These classes separate the syntactic and morphologic parts of the linguistic analysis and can be
reused to build trees for other types of constructions. The classes for three-argument causative
constructions define a set of trees in which verbal roots can be anchored. The classes for
arguments define a set of trees for nominal roots with slots for all types of adjuncts. These trees
can fill the substitution slots of a verbal tree. The construction classes are built in a language-
independent way. In order to generate the trees specific to a given language, the construction
class must simply be combined with the language plugin class. The language-specific features
of the nodes used in the construction (for instance, the case values of the arguments) receive
through this process the values specified in the plugin. The plugin information also allows
discarding the configurations that are not allowed, for example, because of the word order.

4.1. Standard case
In this section, we describe in detail all the steps in describing and parsing sentence (1).

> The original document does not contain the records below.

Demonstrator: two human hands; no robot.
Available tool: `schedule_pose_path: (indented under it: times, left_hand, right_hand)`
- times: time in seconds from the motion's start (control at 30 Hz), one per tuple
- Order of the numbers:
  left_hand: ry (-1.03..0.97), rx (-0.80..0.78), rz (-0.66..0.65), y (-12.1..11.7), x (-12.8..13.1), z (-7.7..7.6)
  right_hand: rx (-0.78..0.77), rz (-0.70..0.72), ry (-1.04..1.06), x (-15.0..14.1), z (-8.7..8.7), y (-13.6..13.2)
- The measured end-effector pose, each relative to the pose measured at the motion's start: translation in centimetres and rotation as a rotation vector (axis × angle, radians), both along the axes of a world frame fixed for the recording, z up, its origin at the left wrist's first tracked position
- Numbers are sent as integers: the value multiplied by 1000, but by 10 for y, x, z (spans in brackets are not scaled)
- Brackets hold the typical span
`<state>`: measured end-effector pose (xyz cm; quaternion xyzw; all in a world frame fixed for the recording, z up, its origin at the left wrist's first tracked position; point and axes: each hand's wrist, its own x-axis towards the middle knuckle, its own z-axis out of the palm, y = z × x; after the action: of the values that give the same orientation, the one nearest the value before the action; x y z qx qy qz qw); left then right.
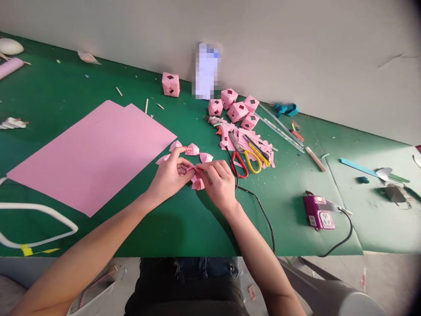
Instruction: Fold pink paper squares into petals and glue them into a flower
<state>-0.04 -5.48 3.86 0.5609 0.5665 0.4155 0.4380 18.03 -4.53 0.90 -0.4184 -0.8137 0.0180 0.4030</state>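
My left hand (173,173) and my right hand (217,181) meet over the green table, fingertips pinched together on a small pink folded paper piece (190,169). Fingers hide much of that piece. Around my hands lie several small pink folded paper pieces, among them one (206,157) just beyond my right hand and another (192,149) by my left index finger. A further folded piece (198,184) sits just below my fingertips. Past my right hand are scissors (245,157) with one red and one yellow handle, resting by pink paper strips (263,147).
Large pink paper sheets (95,153) cover the table's left. Several pink paper polyhedra (237,112) stand at the back near a phone-like blurred panel (206,72). A pink glue gun (225,135) trails a black cable (259,204). A purple power socket (319,213) sits right.
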Motion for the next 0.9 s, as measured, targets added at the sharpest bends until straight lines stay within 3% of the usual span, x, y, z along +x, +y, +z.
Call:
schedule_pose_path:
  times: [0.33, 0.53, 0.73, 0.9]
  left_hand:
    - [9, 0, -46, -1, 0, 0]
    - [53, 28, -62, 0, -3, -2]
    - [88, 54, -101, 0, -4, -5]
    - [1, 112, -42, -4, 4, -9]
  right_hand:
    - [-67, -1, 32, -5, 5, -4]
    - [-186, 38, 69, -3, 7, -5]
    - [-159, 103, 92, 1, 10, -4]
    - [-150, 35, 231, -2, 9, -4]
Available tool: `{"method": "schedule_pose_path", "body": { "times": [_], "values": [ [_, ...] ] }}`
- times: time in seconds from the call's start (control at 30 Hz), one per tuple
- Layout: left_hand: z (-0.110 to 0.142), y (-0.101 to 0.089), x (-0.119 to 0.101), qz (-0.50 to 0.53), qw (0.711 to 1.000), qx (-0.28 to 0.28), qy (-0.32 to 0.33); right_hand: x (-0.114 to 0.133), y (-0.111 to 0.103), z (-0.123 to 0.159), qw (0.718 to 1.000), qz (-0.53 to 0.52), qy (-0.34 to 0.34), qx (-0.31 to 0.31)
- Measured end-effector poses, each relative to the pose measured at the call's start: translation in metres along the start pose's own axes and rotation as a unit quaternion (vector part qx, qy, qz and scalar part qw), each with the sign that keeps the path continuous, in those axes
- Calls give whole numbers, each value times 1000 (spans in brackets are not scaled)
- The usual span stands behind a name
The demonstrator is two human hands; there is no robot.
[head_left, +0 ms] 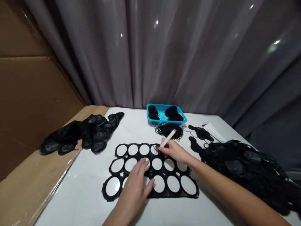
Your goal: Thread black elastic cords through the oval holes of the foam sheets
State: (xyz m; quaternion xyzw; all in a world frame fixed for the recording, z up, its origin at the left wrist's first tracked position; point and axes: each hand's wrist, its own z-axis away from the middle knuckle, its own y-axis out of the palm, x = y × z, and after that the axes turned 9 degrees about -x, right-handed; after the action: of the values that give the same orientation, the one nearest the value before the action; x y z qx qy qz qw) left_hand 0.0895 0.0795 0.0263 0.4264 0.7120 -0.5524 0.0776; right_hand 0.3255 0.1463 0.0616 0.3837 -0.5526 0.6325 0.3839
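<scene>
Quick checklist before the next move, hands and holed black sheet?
1. Left hand flat on the black sheet with round holes: ok.
2. Sheet lying flat on the white table: ok.
3. White stick gripped in the right hand: ok.
4. Stick's lower end touching the sheet: cannot tell, hidden by the hand.
5. Last hole of the far row uncovered: not ok, right-hand fingers overlap it.
6. Loose black rings apart from the sheet: ok.

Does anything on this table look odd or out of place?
A loose tangle of thin black rings sits on the white table just in front of the blue plastic basket, not inside it, so it looks spilled.
</scene>
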Motion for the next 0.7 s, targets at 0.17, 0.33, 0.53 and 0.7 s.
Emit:
{"method": "schedule_pose_path", "body": {
  "times": [0.17, 0.33, 0.53, 0.7],
  "values": [
    [-54, -1, -11, 164, 984, 25, -61, 21, 5, 22, 983, -171, 40, 57],
    [-72, -2, -11, 228, 970, 71, -52, 15, 4, 33, 966, -244, 62, 64],
    [-85, -6, 1, 188, 979, 65, -36, -6, -3, 38, 891, -386, 186, 150],
    [-53, 3, -2, 109, 993, 32, -27, -15, -9, 31, 884, -432, 178, 9]
  ]
}}
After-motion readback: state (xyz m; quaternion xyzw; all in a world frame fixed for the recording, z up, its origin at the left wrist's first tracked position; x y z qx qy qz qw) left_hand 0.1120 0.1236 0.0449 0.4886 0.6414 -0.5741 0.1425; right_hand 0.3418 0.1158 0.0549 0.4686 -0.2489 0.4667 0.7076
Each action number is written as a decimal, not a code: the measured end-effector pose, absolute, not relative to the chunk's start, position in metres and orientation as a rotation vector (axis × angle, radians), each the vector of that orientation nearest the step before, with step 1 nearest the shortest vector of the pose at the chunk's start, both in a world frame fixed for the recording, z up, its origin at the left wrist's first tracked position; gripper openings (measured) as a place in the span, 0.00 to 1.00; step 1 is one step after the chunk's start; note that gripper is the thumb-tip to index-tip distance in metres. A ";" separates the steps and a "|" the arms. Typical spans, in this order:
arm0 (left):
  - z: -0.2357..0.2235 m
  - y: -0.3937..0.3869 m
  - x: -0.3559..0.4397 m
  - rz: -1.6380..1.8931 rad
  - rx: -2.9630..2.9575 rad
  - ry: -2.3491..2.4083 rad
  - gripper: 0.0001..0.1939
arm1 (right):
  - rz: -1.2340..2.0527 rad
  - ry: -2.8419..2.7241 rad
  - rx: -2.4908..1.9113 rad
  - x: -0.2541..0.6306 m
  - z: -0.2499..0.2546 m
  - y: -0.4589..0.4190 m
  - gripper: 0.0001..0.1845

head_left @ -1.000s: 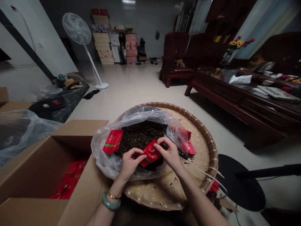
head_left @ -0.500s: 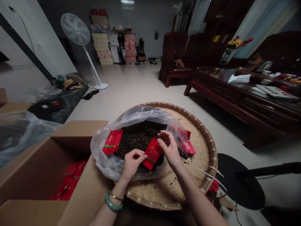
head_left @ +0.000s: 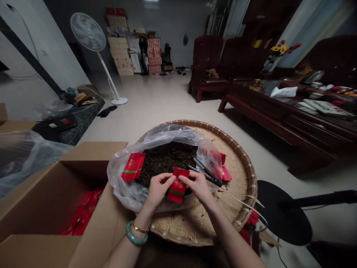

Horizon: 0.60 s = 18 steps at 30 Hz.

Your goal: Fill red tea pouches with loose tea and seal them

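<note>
Both hands pinch one small red packet (head_left: 177, 191) with a green stripe. My left hand (head_left: 159, 189) grips its left edge and my right hand (head_left: 198, 184) its right edge, thumbs near each other. Under it, dark loose tea leaves (head_left: 167, 158) fill a clear plastic bag (head_left: 122, 195) with its mouth wide apart. A stack of flat red packets (head_left: 133, 166) lies on the leaves at the left. Just beyond my right hand, a black hair-straightener-like sealer (head_left: 209, 175) with a white cord rests with its jaws apart. The bag sits on a round woven bamboo tray (head_left: 234, 208).
A cardboard box (head_left: 97, 227) with several red packets (head_left: 86, 208) inside stands at the left, against the tray. More red packets (head_left: 226, 172) lie on the tray's right side. A black round base (head_left: 284, 212) is on the floor at right, near a dark wooden table (head_left: 279, 119).
The packet has swung from tilted to nearly upright. My right hand, loose from it half a second ago, has come down and left onto its edge. The sealer's arms now show.
</note>
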<state>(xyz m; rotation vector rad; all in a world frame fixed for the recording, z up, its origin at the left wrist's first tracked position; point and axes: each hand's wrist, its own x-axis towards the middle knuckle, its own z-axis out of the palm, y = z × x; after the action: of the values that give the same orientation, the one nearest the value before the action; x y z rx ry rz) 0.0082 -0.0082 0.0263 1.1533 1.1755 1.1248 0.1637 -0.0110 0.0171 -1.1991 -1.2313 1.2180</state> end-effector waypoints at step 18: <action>0.030 -0.003 -0.013 1.396 2.275 1.046 0.12 | 0.680 -1.615 -1.121 0.160 0.018 -0.009 0.10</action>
<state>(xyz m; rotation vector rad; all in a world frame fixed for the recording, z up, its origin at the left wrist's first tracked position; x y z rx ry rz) -0.0133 -0.0032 0.0298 2.2752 1.0458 1.3965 0.1595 -0.0090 0.0178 -1.1211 -1.6149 0.6798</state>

   Affixes for nominal cases are introduced in a class describing nouns, which generates two
trees. The first one (4th tree of Fig.1) has a substitution node for a case affix. In (1), this is how
acc and adess noun phrases are built. The second variant is just the nominal root without overt
case markers. Cases eligible for zero marking are listed in language plugins (for Finnish, it is
just nom). Variable sharing between the plugin and the tree will set the case feature of the NP
node to nom in the second variant of the Finnish noun tree.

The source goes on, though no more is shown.